Department of Mechanical Engineering, University of Minnesota, Minneapolis, Minnesota, USA.
Near Earth Autonomy, Pittsburgh, Pennsylvania, USA.
Soft Robot. 2021 Aug;8(4):387-396. doi: 10.1089/soro.2019.0183. Epub 2020 Jul 17.
Bending soft robots must be structured and predictable to be used in applications such as a grasping hand. We developed soft robot fingers with embedded bones to improve the performance of a puppetry robot with haptic feedback. The manufacturing process for bone-inspired soft robots is described, and two mathematical models are reported: one to predict the stiffness and natural frequency of the robot finger and the other for trajectory planning. Experiments using different prototypes were used to set model parameters. The first model, which had a fourth-order lumped mass-spring-damper configuration, was able to predict the natural frequency of the soft robot with a maximum error of 18%. The model and the experimental data demonstrated that bone-inspired soft robots have higher natural frequency, lower phase shift, better controllability, and higher stiffness compared with traditional fiber-reinforced bending soft robots.

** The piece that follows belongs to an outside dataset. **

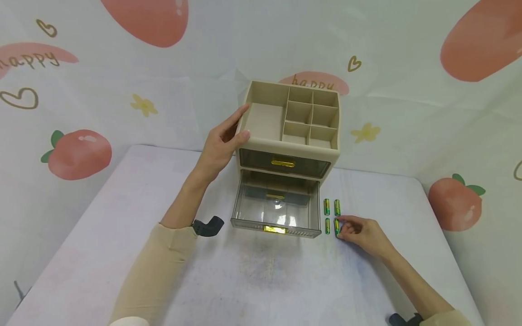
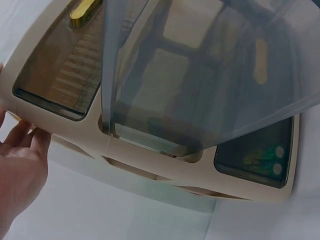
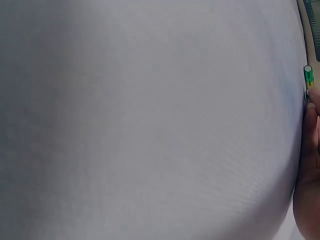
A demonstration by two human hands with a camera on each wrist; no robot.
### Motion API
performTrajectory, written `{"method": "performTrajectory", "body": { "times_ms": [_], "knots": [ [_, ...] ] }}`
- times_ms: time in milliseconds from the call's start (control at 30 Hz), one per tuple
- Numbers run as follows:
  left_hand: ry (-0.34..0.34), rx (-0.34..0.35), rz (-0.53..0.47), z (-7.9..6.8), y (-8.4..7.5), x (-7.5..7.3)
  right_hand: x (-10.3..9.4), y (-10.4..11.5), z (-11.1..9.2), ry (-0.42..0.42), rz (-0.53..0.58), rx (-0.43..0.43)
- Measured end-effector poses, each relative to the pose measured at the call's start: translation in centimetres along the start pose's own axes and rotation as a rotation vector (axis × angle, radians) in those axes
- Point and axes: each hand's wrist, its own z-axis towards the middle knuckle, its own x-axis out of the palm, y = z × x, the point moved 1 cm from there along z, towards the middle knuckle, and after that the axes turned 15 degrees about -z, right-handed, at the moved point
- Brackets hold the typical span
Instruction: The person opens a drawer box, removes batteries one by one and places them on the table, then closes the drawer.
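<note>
A beige desktop drawer organizer (image 1: 288,145) stands at the back of the table, its clear lower drawer (image 1: 275,210) pulled out with nothing inside. My left hand (image 1: 222,144) grips the organizer's left upper edge, the thumb over the rim and the fingers along the side. Several green-and-yellow batteries lie in two short rows just right of the drawer. At the nearest one on the right, my right hand (image 1: 364,234) pinches the battery (image 1: 336,227) between thumb and fingers. Another battery (image 3: 308,75) shows beyond the fingertips in the right wrist view.
Open compartments (image 1: 311,115) fill the organizer's top, above a closed upper drawer with a gold handle (image 1: 283,163). Behind the table (image 1: 261,280) hangs a printed cloth (image 1: 204,59). Black straps with mounts (image 1: 209,226) sit at the wrists.
</note>
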Motion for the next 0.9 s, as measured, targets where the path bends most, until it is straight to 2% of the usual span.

We also showed that the dynamic performance of a bending soft robot is independent of whether water or air is used for the media and independent of the media pressure. Results from the second model showed that the path of a bone-inspired soft robot is a function of the relative lengths of the bone segments, which means that the model can be used to direct the design of the robot to achieve the desired trajectory. This model was able to correctly predict the trajectory path of the robot.
弯曲软机器人必须具有结构和可预测性,才能在抓握手等应用中使用。我们开发了具有嵌入式骨骼的软机器人手指,以提高具有触觉反馈的木偶机器人的性能。描述了骨启发软机器人的制造工艺,并报告了两个数学模型:一个用于预测机器人手指的刚度和固有频率,另一个用于轨迹规划。使用不同原型进行了实验来设置模型参数。第一个模型采用四阶集中质量-弹簧-阻尼器配置,能够以最大误差 18%预测软机器人的固有频率。该模型和实验数据表明,与传统纤维增强弯曲软机器人相比,骨启发软机器人具有更高的固有频率、更低的相移、更好的可控性和更高的刚度。我们还表明,弯曲软机器人的动态性能与用于介质的水或空气无关,也与介质压力无关。第二个模型的结果表明,骨启发软机器人的路径是骨段相对长度的函数,这意味着该模型可用于指导机器人的设计以实现所需的轨迹。该模型能够正确预测机器人的轨迹路径。